## [About this task]
Among the lines of the listing below, retype exactly those from the one containing "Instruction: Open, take" through the one containing "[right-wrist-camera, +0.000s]", both included. Do not include pictures.
╭──
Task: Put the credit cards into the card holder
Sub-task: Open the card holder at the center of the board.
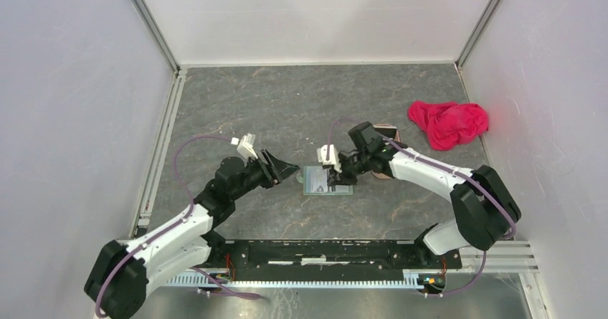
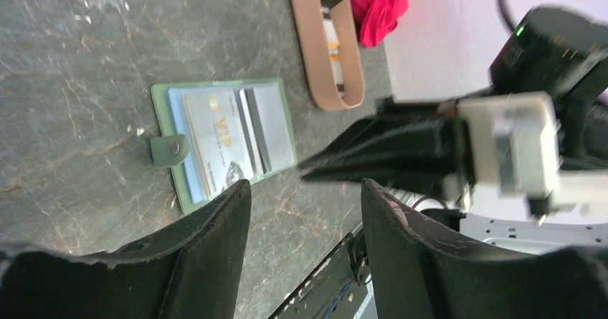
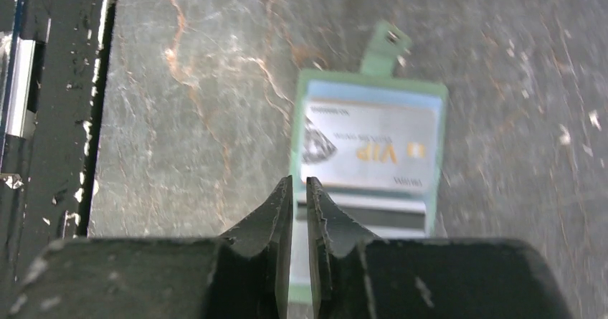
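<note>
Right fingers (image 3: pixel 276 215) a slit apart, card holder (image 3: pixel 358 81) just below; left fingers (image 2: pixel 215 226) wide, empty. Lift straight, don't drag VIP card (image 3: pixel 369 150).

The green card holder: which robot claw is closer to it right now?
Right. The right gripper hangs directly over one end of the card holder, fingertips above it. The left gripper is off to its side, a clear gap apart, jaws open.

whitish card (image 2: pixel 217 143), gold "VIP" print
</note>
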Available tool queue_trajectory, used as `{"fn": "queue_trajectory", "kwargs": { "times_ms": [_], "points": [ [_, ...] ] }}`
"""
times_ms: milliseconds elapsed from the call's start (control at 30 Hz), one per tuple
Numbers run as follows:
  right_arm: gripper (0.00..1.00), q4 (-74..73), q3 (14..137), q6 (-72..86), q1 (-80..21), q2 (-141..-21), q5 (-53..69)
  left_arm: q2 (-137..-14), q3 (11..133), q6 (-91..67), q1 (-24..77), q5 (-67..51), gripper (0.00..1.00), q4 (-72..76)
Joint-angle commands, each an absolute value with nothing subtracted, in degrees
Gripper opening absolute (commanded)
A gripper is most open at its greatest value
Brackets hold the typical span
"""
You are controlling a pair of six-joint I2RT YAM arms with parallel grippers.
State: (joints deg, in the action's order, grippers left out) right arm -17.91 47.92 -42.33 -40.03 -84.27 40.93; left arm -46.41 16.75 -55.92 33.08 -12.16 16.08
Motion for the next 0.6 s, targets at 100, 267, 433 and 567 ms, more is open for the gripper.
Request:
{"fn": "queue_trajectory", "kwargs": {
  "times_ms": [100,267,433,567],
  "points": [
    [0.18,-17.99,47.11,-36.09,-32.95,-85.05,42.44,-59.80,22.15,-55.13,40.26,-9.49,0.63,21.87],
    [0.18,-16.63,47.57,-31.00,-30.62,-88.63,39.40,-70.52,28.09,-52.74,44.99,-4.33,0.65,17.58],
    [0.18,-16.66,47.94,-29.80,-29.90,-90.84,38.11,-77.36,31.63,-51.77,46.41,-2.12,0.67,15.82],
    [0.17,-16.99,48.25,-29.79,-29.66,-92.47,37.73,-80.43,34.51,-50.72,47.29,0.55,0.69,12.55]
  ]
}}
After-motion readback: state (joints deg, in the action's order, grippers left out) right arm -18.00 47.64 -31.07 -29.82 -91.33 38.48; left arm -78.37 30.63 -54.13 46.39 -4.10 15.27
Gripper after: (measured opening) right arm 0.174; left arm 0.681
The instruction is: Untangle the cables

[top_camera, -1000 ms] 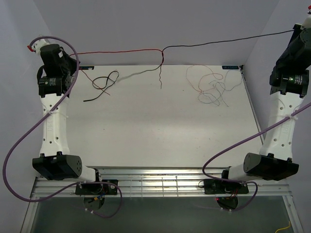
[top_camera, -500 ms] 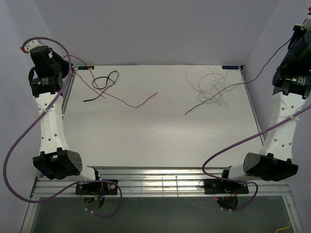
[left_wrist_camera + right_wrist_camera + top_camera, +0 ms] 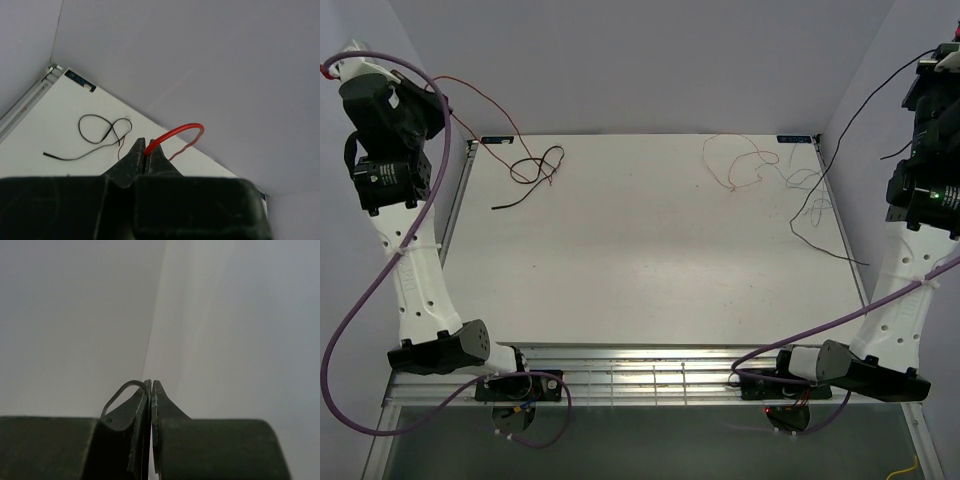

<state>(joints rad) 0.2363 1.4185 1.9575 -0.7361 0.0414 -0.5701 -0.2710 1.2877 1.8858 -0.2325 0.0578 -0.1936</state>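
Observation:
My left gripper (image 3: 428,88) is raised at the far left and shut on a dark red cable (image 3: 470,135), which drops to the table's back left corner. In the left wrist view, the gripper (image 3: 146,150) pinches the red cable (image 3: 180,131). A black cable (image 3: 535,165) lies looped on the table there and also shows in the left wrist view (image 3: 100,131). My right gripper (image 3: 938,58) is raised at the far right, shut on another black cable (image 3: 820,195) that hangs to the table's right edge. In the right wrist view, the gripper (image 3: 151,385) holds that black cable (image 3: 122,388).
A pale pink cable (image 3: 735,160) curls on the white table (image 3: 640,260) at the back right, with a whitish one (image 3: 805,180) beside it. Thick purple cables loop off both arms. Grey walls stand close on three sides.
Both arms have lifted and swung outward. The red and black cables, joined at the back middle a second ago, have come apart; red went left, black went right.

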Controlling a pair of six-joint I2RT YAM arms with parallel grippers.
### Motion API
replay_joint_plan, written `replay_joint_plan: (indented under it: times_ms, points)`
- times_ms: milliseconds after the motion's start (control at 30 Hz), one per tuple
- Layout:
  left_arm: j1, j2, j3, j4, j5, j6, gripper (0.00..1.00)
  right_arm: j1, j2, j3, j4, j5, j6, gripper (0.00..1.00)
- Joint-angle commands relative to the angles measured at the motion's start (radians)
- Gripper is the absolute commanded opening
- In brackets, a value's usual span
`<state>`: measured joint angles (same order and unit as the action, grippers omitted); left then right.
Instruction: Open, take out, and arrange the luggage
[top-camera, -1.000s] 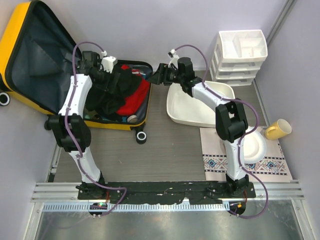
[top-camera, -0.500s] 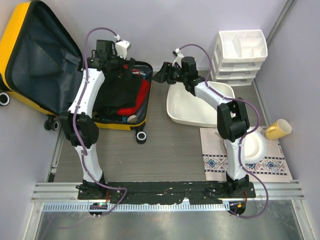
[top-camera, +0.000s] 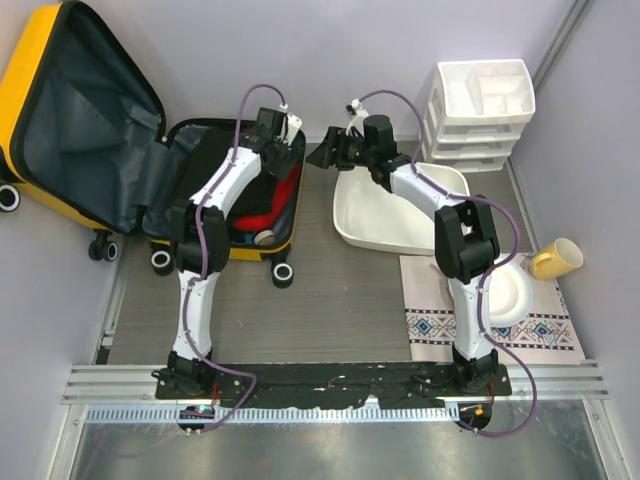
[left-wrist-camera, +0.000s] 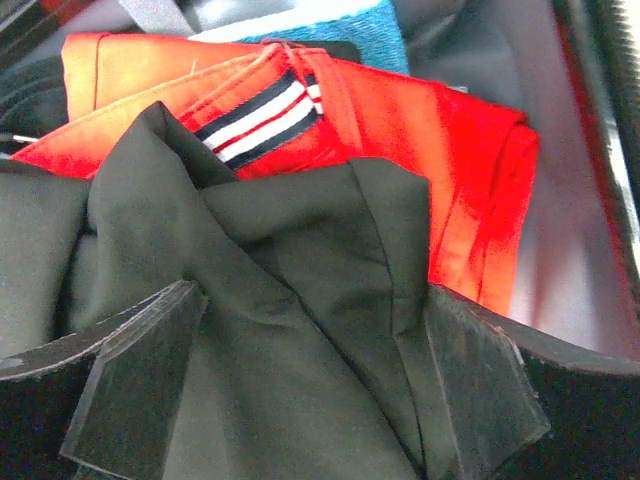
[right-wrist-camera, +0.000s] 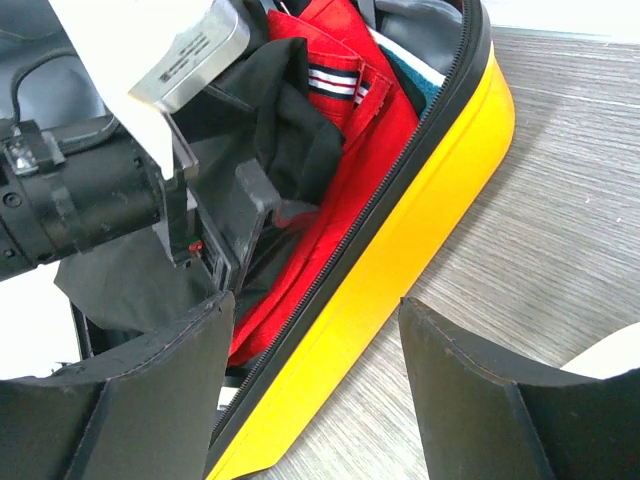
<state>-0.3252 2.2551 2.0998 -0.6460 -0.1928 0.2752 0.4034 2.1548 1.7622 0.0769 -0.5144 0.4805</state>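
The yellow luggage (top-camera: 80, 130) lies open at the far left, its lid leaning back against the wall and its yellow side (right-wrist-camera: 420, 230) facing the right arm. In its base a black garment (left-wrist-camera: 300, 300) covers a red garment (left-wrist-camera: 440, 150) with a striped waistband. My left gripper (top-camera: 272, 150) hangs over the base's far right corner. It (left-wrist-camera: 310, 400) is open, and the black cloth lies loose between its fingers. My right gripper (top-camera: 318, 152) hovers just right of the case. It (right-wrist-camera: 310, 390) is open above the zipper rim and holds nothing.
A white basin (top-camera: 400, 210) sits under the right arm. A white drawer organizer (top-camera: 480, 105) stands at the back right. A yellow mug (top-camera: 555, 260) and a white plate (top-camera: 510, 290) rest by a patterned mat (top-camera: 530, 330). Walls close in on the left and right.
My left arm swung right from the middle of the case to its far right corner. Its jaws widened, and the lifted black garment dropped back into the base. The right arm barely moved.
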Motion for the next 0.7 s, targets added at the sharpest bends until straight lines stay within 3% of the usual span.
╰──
## [Task output]
Instruction: Open, take out, and arrange the luggage
[top-camera, -1.000s] 
[top-camera, -0.500s] 
[top-camera, +0.000s] 
[left-wrist-camera, +0.000s] 
[right-wrist-camera, +0.000s] 

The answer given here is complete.